■ Task to complete
Return nothing but the lines from the one with "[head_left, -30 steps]" through the one with "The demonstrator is" in the data below, word for word and without pictures.

□ □ □ □ □ □ □

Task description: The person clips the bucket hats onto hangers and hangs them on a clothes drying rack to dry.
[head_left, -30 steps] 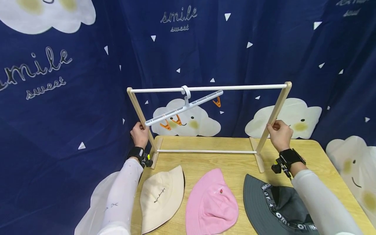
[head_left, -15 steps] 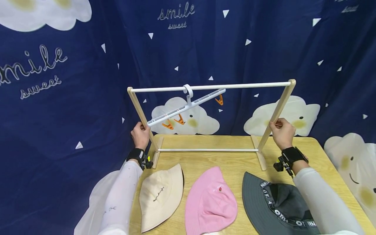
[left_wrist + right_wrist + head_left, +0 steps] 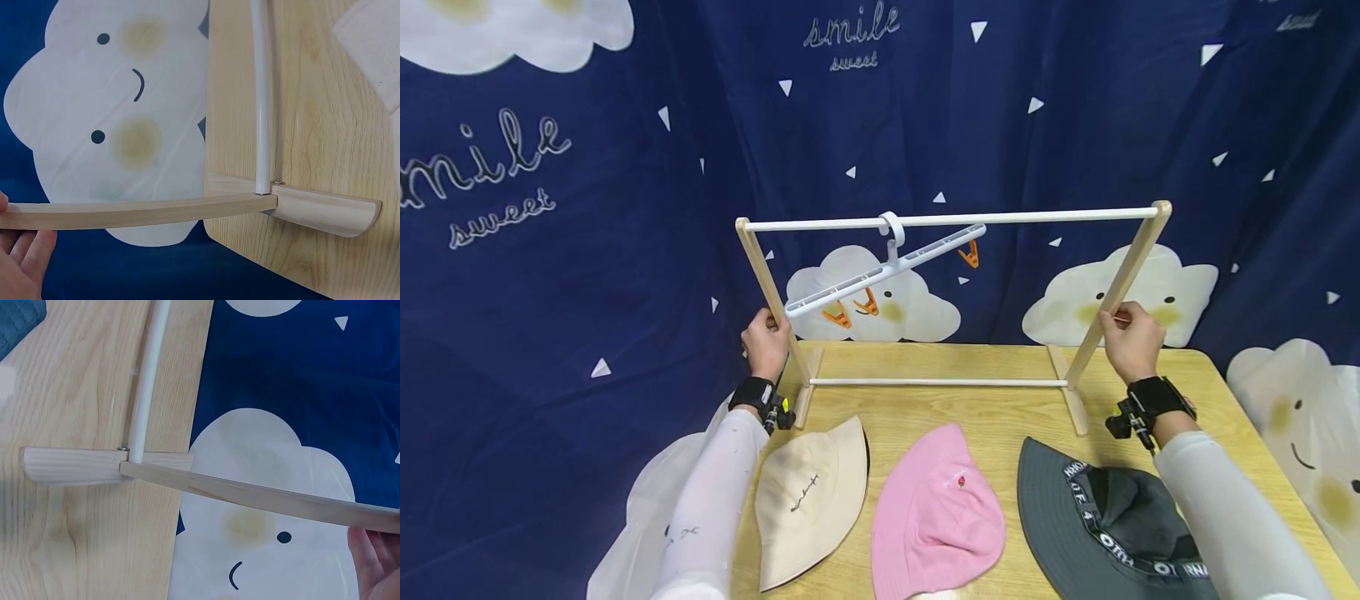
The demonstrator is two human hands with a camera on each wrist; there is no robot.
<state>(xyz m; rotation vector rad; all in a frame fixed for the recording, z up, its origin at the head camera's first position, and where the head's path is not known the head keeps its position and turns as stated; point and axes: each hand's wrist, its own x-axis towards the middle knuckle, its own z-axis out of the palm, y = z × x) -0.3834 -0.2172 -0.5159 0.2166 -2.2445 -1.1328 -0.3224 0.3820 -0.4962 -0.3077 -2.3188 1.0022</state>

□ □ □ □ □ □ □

■ Task result
[head_left, -30 steps] 
[head_left, -15 steps] 
[left_wrist + right_wrist + head_left, +0 steps] 
The demonstrator is two human hands with a camera on each wrist; there is no robot.

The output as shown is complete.